What to produce: From the records below, please repeat exactly the line that has "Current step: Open", the line that has "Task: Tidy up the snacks", and every line between them, and nothing else.

Given data:
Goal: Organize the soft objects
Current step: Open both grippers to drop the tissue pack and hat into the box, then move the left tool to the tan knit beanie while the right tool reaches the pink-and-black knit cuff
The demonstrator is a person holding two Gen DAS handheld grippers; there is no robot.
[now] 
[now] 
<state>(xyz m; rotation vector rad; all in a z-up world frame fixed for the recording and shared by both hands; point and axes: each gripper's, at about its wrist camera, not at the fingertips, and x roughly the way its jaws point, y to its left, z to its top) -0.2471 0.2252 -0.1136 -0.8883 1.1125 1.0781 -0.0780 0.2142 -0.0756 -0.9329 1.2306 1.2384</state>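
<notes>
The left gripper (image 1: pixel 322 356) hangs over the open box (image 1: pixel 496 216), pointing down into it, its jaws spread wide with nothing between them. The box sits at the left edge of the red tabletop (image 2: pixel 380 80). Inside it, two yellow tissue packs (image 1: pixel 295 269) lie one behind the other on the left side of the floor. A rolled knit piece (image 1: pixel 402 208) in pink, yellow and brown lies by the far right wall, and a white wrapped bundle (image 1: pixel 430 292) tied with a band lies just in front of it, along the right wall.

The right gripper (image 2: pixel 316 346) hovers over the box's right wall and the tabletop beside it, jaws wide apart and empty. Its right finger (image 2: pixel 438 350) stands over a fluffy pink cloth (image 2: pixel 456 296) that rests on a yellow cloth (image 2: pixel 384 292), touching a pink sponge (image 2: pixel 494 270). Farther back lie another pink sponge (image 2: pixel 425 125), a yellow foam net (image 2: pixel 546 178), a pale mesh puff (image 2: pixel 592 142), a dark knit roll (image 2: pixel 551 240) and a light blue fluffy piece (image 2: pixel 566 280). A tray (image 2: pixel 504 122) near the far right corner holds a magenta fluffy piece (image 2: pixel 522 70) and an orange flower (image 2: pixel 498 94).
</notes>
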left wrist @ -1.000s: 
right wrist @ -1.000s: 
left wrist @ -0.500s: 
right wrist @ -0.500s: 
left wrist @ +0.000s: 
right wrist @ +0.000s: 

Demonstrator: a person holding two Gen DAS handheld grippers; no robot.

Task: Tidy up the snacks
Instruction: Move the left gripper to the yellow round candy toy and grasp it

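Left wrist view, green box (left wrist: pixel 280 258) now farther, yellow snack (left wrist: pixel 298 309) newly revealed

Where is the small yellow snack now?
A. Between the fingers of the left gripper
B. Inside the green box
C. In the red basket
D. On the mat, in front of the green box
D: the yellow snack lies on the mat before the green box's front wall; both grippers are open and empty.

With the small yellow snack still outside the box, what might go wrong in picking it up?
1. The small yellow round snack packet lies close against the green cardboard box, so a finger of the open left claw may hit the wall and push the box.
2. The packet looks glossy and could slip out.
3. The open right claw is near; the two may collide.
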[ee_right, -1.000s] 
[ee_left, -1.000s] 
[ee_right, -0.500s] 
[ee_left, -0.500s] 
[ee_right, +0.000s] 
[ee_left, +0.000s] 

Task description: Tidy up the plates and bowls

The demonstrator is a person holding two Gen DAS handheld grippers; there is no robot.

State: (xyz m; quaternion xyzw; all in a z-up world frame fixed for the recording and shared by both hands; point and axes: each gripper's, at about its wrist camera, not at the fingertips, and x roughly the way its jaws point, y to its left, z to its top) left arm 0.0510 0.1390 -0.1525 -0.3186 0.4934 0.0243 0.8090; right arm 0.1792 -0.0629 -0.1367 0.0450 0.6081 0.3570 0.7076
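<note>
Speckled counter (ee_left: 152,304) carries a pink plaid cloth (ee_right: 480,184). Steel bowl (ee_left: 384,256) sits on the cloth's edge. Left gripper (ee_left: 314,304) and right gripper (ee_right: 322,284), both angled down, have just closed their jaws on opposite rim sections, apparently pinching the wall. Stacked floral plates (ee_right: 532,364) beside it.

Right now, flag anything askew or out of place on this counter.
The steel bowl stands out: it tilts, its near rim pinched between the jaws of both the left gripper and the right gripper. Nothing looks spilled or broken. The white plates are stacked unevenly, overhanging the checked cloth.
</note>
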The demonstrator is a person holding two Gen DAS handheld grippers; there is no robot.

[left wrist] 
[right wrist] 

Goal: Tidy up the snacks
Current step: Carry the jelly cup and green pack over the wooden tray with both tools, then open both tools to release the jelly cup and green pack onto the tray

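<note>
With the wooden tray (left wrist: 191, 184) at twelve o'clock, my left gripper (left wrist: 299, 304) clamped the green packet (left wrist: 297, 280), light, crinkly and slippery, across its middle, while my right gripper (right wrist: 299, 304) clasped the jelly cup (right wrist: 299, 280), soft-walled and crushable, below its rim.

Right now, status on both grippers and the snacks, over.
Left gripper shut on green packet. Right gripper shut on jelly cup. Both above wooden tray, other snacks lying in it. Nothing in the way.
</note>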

Output for this exercise:
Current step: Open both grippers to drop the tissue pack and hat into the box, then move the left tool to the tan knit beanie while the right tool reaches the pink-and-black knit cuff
The demonstrator is a person holding two Gen DAS handheld grippers; there is no robot.
[now] 
[now] 
<state>(xyz m; rotation vector rad; all in a z-up world frame fixed for the recording and shared by both hands; point and axes: each gripper's, at about its wrist camera, not at the fingertips, and x roughly the way its jaws point, y to its left, z to its top) -0.2471 0.2252 -0.1136 -0.8883 1.1125 1.0781 -0.0780 0.2142 -0.0756 -0.9329 1.2306 1.2384</state>
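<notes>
The left gripper (image 1: pixel 322 356) hangs over the open box (image 1: pixel 496 216), pointing down into it, its jaws spread wide with nothing between them. The box sits at the left edge of the red tabletop (image 2: pixel 380 80). Inside it, two yellow tissue packs (image 1: pixel 295 269) lie one behind the other on the left side of the floor. A rolled knit piece (image 1: pixel 402 208) in pink, yellow and brown lies by the far right wall, and a white wrapped bundle (image 1: pixel 430 292) tied with a band lies just in front of it, along the right wall.

The right gripper (image 2: pixel 316 346) hovers over the box's right wall and the tabletop beside it, jaws wide apart and empty. Its right finger (image 2: pixel 438 350) stands over a fluffy pink cloth (image 2: pixel 456 296) that rests on a yellow cloth (image 2: pixel 384 292), touching a pink sponge (image 2: pixel 494 270). Farther back lie another pink sponge (image 2: pixel 425 125), a yellow foam net (image 2: pixel 546 178), a pale mesh puff (image 2: pixel 592 142), a dark knit roll (image 2: pixel 551 240) and a light blue fluffy piece (image 2: pixel 566 280). A tray (image 2: pixel 504 122) near the far right corner holds a magenta fluffy piece (image 2: pixel 522 70) and an orange flower (image 2: pixel 498 94).
</notes>
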left wrist @ -1.000s: 
right wrist @ -1.000s: 
left wrist @ -0.500s: 
right wrist @ -0.500s: 
left wrist @ +0.000s: 
right wrist @ +0.000s: 

Demonstrator: a person holding two Gen DAS handheld grippers; no robot.

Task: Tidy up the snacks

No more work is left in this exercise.